■ TASK: Work out the number of lines in the records that include the word "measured"; reply with that number alone.

■ RECORD EXTRACTS:
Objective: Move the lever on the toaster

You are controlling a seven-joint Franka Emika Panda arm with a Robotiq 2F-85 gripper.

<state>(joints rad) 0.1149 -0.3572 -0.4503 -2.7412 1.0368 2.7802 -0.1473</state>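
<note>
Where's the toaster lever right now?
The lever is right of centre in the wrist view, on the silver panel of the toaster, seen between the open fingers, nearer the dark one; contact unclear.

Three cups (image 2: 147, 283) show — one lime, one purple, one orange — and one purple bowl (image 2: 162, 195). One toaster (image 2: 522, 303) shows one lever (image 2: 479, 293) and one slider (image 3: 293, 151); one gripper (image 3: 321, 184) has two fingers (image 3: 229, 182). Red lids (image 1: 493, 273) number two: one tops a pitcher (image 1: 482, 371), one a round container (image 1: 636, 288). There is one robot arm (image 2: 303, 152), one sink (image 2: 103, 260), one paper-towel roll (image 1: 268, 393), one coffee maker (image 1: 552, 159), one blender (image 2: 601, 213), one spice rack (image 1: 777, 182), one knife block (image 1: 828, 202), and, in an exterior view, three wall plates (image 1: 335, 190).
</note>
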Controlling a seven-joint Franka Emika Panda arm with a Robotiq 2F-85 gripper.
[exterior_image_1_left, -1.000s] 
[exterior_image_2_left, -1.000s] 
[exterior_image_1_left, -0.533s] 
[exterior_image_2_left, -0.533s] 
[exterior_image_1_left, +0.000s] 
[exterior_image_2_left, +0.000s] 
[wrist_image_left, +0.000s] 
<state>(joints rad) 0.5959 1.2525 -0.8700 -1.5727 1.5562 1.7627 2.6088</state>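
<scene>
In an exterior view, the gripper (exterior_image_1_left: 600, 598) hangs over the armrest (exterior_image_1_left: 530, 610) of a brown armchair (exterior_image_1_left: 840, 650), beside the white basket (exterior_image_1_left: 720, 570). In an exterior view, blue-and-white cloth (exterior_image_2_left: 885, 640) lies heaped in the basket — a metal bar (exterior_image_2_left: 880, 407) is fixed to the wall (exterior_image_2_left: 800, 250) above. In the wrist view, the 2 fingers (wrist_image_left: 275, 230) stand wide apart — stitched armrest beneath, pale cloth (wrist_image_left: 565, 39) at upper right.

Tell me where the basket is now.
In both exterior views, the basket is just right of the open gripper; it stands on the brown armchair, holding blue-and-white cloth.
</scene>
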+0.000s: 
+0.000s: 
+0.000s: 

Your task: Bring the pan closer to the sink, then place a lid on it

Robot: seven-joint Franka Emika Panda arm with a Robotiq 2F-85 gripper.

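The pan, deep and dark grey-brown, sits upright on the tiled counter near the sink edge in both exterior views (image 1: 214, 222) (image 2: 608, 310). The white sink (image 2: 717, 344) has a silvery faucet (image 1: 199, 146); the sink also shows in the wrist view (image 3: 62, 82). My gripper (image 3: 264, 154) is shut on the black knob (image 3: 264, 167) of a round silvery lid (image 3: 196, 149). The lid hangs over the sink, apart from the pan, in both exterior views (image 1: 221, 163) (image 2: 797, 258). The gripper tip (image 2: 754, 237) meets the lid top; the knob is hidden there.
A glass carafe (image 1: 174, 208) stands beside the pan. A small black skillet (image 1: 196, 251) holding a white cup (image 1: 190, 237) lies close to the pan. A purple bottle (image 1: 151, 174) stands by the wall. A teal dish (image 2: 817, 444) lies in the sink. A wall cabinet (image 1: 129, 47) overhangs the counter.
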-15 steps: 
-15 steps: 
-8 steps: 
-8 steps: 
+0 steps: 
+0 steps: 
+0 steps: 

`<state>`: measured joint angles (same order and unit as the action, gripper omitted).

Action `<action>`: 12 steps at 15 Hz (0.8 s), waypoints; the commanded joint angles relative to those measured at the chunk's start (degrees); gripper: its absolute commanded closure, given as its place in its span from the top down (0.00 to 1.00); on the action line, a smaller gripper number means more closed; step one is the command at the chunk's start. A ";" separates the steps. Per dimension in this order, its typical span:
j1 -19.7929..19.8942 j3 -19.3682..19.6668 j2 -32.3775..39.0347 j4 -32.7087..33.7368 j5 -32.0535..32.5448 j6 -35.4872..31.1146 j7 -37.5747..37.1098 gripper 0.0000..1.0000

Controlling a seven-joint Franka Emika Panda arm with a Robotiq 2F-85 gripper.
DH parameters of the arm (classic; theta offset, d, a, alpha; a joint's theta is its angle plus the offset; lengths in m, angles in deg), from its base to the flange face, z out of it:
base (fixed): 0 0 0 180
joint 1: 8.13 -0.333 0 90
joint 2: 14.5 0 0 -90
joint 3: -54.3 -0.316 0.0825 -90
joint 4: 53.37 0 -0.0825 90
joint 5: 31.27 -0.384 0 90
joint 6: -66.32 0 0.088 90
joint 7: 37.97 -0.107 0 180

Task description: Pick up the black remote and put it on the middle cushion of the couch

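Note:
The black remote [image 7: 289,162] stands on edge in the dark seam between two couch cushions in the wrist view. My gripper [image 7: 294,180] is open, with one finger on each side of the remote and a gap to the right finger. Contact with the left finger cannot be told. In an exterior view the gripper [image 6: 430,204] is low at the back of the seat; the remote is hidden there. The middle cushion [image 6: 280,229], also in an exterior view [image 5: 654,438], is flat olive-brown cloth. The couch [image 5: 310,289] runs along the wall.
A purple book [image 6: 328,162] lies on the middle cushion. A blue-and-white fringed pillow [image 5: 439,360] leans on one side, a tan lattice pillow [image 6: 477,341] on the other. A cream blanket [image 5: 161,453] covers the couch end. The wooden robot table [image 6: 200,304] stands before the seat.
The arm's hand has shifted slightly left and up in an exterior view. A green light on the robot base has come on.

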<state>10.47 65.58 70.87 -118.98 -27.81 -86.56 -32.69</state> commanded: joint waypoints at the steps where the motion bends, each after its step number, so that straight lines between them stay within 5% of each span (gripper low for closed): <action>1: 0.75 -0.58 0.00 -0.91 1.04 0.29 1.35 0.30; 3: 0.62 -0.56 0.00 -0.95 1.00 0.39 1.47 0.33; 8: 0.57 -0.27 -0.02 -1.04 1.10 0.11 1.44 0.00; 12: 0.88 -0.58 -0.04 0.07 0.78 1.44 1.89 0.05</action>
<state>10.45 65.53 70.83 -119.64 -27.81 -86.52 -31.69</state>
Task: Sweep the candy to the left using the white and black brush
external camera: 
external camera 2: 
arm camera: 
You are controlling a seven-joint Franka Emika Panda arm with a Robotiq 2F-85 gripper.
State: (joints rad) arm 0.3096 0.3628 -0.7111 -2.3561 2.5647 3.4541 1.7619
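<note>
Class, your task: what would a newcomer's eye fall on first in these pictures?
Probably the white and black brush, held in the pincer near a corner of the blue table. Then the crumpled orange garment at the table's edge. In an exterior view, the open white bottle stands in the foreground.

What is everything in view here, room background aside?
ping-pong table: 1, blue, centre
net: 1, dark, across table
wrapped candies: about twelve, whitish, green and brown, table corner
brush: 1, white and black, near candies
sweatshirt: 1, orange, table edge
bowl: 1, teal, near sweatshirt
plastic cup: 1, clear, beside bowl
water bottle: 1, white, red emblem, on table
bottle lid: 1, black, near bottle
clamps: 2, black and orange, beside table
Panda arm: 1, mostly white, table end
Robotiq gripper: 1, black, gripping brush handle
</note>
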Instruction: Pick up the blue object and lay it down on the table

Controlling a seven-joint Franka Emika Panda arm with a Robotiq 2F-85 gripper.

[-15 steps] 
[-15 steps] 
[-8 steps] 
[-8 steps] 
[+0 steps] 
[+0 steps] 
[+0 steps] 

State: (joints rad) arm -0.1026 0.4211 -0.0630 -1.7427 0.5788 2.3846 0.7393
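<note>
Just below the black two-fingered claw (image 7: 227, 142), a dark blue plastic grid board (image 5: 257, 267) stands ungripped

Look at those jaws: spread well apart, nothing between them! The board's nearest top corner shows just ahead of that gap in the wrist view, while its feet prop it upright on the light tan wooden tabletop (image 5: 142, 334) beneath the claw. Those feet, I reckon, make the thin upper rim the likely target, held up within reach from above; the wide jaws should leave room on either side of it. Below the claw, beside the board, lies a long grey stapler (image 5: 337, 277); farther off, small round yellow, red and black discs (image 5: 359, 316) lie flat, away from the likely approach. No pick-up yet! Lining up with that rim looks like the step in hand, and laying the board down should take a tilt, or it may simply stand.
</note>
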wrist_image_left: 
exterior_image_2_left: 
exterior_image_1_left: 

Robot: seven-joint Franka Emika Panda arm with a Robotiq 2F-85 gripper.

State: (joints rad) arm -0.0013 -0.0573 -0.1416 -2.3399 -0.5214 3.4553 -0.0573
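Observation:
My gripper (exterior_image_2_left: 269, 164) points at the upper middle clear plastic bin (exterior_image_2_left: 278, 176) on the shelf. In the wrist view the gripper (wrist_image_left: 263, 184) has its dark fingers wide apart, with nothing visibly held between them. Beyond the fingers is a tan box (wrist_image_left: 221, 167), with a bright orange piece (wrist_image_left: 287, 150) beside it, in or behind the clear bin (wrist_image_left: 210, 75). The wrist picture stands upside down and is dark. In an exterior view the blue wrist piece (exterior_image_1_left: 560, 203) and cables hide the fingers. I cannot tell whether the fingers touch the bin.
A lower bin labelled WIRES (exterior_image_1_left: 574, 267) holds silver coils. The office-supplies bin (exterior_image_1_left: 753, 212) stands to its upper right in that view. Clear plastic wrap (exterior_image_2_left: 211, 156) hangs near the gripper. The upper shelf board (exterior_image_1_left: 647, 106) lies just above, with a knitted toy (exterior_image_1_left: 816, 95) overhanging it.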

■ RESULT: 2